PPGs' Responsibilities for Authorization
- Participating Physician Groups (PPG)
Delegated participating physician groups (PPGs) perform the initial utilization review and authorization functions, while Health Net Medical Management staff manages services performed by non-delegated providers. Health Net is jointly responsible with the PPG for such functions when services are covered under shared-risk agreements.
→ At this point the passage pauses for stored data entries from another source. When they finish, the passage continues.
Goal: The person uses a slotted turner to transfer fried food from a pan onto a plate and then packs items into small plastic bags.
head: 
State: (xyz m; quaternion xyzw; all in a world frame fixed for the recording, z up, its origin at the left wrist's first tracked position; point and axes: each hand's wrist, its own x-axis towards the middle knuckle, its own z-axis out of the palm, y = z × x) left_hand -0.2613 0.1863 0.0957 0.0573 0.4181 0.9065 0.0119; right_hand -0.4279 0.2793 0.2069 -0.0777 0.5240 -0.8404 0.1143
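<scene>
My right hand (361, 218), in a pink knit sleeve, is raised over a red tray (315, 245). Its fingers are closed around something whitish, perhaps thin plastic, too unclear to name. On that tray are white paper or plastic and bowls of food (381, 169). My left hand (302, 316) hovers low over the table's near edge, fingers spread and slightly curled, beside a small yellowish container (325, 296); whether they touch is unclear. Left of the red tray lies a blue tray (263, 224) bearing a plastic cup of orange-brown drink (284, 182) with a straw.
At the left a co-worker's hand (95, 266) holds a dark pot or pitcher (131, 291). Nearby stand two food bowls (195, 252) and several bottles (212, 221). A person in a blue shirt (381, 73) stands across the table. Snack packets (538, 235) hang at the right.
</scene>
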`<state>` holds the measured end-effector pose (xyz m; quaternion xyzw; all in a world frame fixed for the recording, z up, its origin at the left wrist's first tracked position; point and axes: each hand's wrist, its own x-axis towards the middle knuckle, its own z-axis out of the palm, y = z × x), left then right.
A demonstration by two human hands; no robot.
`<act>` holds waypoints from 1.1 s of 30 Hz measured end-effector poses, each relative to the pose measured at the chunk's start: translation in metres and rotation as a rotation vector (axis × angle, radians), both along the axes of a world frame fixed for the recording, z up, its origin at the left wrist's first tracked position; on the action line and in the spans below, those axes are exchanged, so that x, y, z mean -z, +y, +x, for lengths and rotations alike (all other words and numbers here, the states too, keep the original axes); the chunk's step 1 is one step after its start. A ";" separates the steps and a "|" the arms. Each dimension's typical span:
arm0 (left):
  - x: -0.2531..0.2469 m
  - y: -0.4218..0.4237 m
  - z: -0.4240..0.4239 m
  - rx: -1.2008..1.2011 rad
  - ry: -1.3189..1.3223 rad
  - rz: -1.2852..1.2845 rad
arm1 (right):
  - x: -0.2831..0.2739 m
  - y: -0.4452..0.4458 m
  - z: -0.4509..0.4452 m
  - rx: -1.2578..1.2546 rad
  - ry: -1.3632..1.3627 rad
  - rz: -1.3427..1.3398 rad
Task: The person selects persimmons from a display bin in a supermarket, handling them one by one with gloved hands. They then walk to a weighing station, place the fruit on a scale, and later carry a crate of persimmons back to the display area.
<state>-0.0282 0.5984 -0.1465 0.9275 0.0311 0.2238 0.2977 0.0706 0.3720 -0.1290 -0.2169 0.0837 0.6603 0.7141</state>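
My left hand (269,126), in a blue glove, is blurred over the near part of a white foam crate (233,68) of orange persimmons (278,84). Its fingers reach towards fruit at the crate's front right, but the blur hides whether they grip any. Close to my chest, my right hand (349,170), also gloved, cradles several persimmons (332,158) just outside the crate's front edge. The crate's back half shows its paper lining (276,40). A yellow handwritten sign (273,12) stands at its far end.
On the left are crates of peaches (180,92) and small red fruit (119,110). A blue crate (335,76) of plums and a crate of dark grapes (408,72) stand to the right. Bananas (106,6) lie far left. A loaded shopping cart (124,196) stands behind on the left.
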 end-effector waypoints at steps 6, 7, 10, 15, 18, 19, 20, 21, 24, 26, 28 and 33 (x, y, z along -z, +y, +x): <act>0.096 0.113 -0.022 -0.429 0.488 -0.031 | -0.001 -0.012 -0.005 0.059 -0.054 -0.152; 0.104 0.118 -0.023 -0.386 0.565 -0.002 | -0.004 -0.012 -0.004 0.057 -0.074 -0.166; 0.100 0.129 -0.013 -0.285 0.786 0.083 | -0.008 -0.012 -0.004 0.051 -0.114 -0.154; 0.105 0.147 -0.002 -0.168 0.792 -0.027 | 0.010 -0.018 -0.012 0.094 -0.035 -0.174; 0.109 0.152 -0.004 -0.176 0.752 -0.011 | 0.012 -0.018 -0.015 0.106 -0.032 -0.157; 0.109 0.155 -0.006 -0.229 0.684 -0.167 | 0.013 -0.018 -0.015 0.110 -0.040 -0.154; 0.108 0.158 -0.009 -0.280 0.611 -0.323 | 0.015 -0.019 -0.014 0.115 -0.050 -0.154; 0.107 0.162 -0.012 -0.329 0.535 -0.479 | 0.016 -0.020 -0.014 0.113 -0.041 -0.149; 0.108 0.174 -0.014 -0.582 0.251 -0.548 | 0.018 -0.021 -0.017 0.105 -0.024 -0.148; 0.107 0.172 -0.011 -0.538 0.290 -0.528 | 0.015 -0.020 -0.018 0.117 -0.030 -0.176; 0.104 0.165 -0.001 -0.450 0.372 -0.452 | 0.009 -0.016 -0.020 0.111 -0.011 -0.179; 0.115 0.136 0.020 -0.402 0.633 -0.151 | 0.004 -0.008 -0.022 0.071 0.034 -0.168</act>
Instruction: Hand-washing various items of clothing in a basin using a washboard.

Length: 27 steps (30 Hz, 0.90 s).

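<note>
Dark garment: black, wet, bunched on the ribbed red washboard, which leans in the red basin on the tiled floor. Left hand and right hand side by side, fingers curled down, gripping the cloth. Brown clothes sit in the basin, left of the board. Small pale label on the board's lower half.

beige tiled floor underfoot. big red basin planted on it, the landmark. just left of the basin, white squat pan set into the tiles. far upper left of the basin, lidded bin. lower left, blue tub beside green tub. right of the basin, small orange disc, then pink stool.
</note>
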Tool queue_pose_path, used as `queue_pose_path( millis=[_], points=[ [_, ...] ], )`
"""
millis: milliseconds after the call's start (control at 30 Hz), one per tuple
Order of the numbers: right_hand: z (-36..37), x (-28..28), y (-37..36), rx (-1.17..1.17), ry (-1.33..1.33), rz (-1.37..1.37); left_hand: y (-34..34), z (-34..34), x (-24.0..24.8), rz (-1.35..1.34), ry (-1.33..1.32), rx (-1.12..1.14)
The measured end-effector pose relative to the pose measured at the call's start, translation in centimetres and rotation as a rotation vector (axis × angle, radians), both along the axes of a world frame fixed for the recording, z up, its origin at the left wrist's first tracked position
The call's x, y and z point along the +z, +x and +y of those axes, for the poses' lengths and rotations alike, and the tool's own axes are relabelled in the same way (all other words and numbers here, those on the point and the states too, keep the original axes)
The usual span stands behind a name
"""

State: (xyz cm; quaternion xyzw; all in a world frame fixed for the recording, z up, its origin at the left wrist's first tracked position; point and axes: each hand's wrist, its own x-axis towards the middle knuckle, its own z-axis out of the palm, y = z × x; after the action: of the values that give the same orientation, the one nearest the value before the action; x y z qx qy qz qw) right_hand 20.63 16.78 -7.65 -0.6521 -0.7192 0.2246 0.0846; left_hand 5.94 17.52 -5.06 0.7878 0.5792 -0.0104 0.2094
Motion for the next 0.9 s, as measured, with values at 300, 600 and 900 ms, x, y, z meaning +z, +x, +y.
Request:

Each PPG is responsible for:
- Contracting or arranging with licensed and certified providers for a full range of primary and specialty care services, as well as with key ancillary and subspecialty providers such as psychologists, family counselors, social workers, chiropractors, podiatrists, audiologists, and physical therapists
- Submitting copies of all referral provider contracts to Health Net for review and approval
- Monitoring the quality of care and the cost associated with services based on referrals to non-participating providers
- Obtaining encounter data from each referred physician
- Assuring timely payment to referral providers for covered services
PPGs must pay referred providers for covered services as soon as possible, and within 45 business days from receipt of the bill or as otherwise required under the PPGs' contracts with such providers in cases involving services to Medicare Advantage HMO members. If the PPG does not pay the referred provider within 45 business days of the date billed, Health Net has the option to pay the charges and deduct the amount from any payment due the PPG under the Health Net Provider Participation Agreement (PPA).
PPGs are responsible for using the following guidelines when authorizing services:
- Records of authorized services - The PPG must keep records of all authorized member services. This allows the PPG to monitor utilization of services by participating physicians and to compare the PPG records to the monthly reports provided by Health Net. Refer to the Medical Data Management Reporting discussion for additional information
- PPGs may not withdraw authorization after services are provided or when a member acts against medical advice - After a PPG authorizes a hospitalization, authorization cannot be withdrawn or payment denied because the member refuses to follow the directions of the attending physician. An example is a member self-discharging from the hospital against the attending physician's medical advice. Refer to the conditions for transfer between PPGs information under the Enrollment topic for additional information
- Collection of copayments for referrals - Refer to the plan chart in the Health Net Schedule of Benefits for each service provided to determine if a copayment is to be collected
PPGs may collect copayments or arrange collection of copayments for services based on referrals to non-participating providers, other than those mentioned above, with the providers of service. Health Net recommends, however, that the member pay copayments directly to the PPG for services based on referrals to non-participating providers so the PPG can monitor the fees charged and determines the correct copayments to be collected from the member. The PPG then reimburses the referred provider for their services.